The idea that Lowry drives winning is not a novel concept. This has been the calling card for his defendants against those that try to diminish his value by scanning over raw box scores.

However, the main point of focus in Toronto’s impressive regular season has rightly been on the staggering number of career years players on the roster are having. Powell and O.G. Anunoby are now reliable starters, both of which are showing signs of blossoming into something beyond a role player. Siakam is a borderline top ten player. Ibaka is having the best scoring season of his twelve-year career. Fred VanVleet has earned himself a pay day. End of bench project players are chipping in with admirable performances.

Yet, as has been the case for the past seven years, when Toronto’s performance falls into a ditch they still rely on Lowry to pull them out.

The four-game western road trip has magnified this fact.

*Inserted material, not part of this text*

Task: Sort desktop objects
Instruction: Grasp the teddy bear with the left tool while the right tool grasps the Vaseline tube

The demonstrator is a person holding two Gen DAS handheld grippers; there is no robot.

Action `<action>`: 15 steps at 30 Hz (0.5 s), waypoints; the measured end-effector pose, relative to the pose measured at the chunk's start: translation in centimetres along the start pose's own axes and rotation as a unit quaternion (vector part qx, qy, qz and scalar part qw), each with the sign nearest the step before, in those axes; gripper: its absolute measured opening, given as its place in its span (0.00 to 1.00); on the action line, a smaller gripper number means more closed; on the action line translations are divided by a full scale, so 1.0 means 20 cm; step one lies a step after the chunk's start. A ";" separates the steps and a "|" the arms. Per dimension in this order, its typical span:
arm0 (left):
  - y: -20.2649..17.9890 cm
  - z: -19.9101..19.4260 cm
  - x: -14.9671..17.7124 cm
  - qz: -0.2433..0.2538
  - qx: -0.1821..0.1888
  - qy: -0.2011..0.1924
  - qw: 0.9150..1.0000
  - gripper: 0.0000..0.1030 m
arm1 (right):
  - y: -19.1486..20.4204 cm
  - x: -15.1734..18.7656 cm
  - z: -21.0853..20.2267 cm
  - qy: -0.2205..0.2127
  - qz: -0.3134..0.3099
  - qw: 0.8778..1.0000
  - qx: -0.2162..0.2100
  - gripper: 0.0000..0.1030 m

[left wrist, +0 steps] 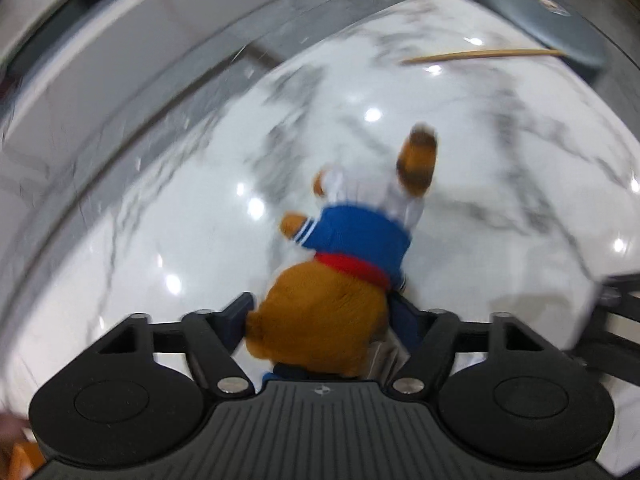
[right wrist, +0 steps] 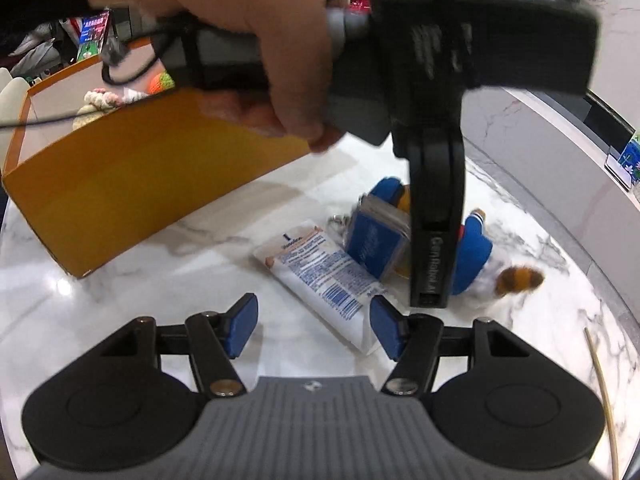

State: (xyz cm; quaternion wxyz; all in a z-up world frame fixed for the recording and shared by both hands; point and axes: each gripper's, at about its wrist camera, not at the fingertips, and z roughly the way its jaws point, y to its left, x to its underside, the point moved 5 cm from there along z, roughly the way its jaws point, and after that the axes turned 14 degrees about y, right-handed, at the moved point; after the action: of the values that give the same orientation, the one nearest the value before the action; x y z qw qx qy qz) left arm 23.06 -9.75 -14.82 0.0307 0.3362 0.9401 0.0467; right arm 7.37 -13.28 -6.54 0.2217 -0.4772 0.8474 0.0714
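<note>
The plush bear (left wrist: 332, 280) lies on the marble tabletop (left wrist: 180, 220), its brown head between the jaws of the left gripper (left wrist: 320, 316). The fingers bracket the head on both sides, and the left pad (left wrist: 240, 316) looks to be touching fur, yet the picture is blurred and whether the pads press or merely flank it cannot be told. The toy looks light, soft and squashy; it would give under the pads rather than slip, so a hold across the round head or the blue-jacketed torso seems the safest, the thin limbs and the striped tail being too floppy to carry it.

The right gripper (right wrist: 314, 326) hangs empty and parted over the table, its right pad just beside the lower end of a white tube (right wrist: 324, 280). That tube looks pliable and smooth; a grip across its flat middle would likely hold better than one at the crimped end. A blue clear-cased packet (right wrist: 376, 240) leans against the bear.

Count: 1 bear, 1 tube, 1 blue packet, 1 thin wooden stick (left wrist: 480, 55), 1 orange box (right wrist: 132, 184) holding at least 2 knitted toys, and 2 grippers. A person's hand (right wrist: 248, 20) holds the left gripper's handle.
</note>
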 end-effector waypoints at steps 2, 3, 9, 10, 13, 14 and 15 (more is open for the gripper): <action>0.08 0.03 0.00 -0.046 0.032 -0.005 0.998 0.83 | 0.00 -0.02 0.00 -0.007 0.005 1.000 0.006 0.63; 0.11 0.04 0.00 -0.069 0.052 -0.004 0.996 0.83 | 0.00 -0.03 0.01 -0.010 0.005 1.000 0.011 0.64; 0.25 0.06 0.01 -0.125 0.051 -0.005 0.991 0.75 | 0.06 -0.05 0.10 -0.001 -0.031 0.999 0.033 0.65; 0.26 0.07 0.02 -0.128 0.051 -0.005 0.990 0.75 | 0.07 -0.06 0.13 0.000 -0.036 0.999 0.036 0.66; 0.28 0.07 0.03 -0.133 0.049 -0.007 0.990 0.75 | 0.10 -0.08 0.17 -0.005 -0.043 0.998 0.054 0.77; 0.28 0.07 0.04 -0.132 0.048 -0.007 0.990 0.75 | 0.11 -0.08 0.19 -0.004 -0.047 0.997 0.057 0.83; 0.29 0.07 0.04 -0.132 0.048 -0.007 0.990 0.76 | 0.12 -0.08 0.20 -0.002 -0.051 0.997 0.057 0.86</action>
State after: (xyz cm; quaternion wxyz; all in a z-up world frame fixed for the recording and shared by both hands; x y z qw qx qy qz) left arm 26.18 -4.75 -15.57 0.0268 0.2109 0.9771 -0.0049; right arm 7.39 -9.43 -9.65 0.2538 -0.5064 0.8240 0.0123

When looking at those drastic on-off numbers, I’m still not sure whether to be impressed, concerned, or both. Lowry remains on the top of his game, reintroducing his hyper-aggressive attacks to the rim. He is averaging nearly three more free-throws per game than last season. But still, the dependence on a 33-year-old guard to bail the team out during the regular season with rollicking runs to the rim and pull-up 3s is nervewracking.

The past four games have exacerbated things. In an attempt to find Lowry some rest, Nurse has attempted to use Siakam as a direct replacement for him in the Lowry-and-bench lineups. However, those variations of Siakam-and-bench lineups are Toronto’s worst by net-rating over this road trip. Siakam can lift the team’s ceiling but doesn’t have Lowry’s floor-raising ability.

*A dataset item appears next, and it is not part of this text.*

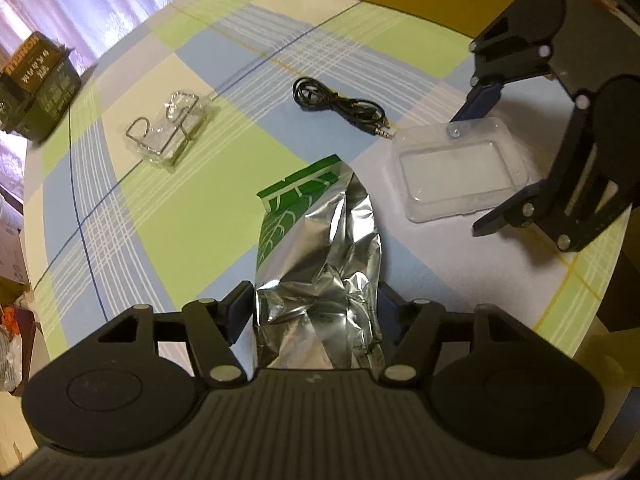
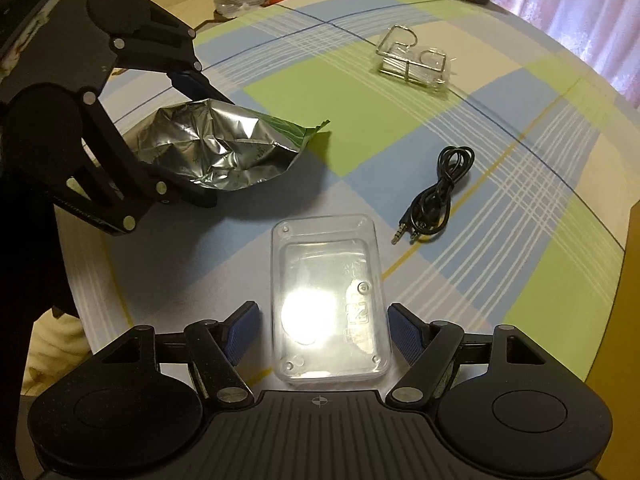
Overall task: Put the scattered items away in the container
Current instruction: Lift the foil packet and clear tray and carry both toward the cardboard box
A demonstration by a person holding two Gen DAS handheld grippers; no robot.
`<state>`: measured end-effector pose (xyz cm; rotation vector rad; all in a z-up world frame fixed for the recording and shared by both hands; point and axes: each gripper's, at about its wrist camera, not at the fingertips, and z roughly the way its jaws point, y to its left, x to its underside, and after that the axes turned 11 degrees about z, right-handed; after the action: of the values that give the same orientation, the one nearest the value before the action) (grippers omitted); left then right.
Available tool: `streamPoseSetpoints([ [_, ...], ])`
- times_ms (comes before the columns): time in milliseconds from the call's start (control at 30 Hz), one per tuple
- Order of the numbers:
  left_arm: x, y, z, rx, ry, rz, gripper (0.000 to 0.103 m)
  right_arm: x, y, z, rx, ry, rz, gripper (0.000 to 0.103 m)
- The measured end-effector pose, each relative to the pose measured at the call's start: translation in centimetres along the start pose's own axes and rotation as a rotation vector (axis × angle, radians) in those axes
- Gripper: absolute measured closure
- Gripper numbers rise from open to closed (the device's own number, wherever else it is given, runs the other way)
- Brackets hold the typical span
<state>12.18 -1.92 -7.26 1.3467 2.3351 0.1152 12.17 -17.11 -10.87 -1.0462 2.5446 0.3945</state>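
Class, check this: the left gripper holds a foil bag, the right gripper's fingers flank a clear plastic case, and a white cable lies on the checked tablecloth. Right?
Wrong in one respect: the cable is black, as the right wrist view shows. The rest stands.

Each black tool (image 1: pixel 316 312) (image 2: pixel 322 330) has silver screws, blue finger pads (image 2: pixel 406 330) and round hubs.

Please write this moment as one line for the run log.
left gripper: shut on foil bag | right gripper: open around clear plastic case | black cable, wire holder: on table

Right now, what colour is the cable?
Black cable, with metal plugs; clearest in the right wrist view.
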Motion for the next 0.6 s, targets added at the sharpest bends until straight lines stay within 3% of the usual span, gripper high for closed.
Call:
streamPoseSetpoints([
  [167,0.0,0.0,-0.6,-0.005,0.005,-0.012,0.055,0.5,0.0,-1.2,0.006,-0.036,0.05,0.045],
  [600,-0.4,-0.5,-4.7,-0.003,-0.046,-0.045,0.057,2.6,1.4,-5.9,0.045,-0.146,0.143,0.045],
])
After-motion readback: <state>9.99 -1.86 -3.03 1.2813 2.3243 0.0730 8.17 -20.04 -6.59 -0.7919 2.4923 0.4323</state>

There are signs that Nick Nurse is trying to ween his team away from being Lowry-dependent for the playoffs. Despite two ugly offensive games, the Raptors repeatedly went to Siakam late in the fourth quarter and he responded with a handful of high-degree-of-difficulty buckets to secure both wins. Ironically, Lowry was still a pivotal part of this, serving as the other half of an unstoppable combination by screening for Siakam to get the Cameroonian a mismatch. This decision to put the ball in Siakam’s hands and live with consequences is a shrewd decision. Siakam profiles as the best player to create his own shot in a playoff environment and needs as many reps as possible beforehand.

It is also impossible to look at Toronto’s recent Lowry-dependence and not acknowledge the injuries to Fred VanVleet and Marc Gasol. VanVleet’s absence has stretched the Raptors already thin backcourt depth and squarely thrust all playmaking duties onto Lowry’s shoulders. Neither Patrick McCaw nor Terence Davis II has played well enough to allow Lowry to sit for longer than a brief breather; the former continues to look overwhelmed in a higher usage role offensively and the latter has hit the rookie wall with a rough shooting slump.

Prior to his hamstring injury, Gasol had actually been the net-rating king for the Raptors. Although they are drastically different players, Gasol and Lowry share floor-raising attributes that make their teammate’s life easier and help the team win. Gasol had plenty of rust to shake off on Sunday evening’s game but he may be the key to easing Lowry’s workload in the backstretch of this regular season.

Toronto remains in a great spot and now sits three games ahead of Boston for the second seed. Lowry remains infallible. Things could be a lot worse. But still, the Raptors need to find a way to not capitulate without Lowry to ensure that he is both fresh for the playoffs and that they can confidently turn to a Plan B in the case of an emergency.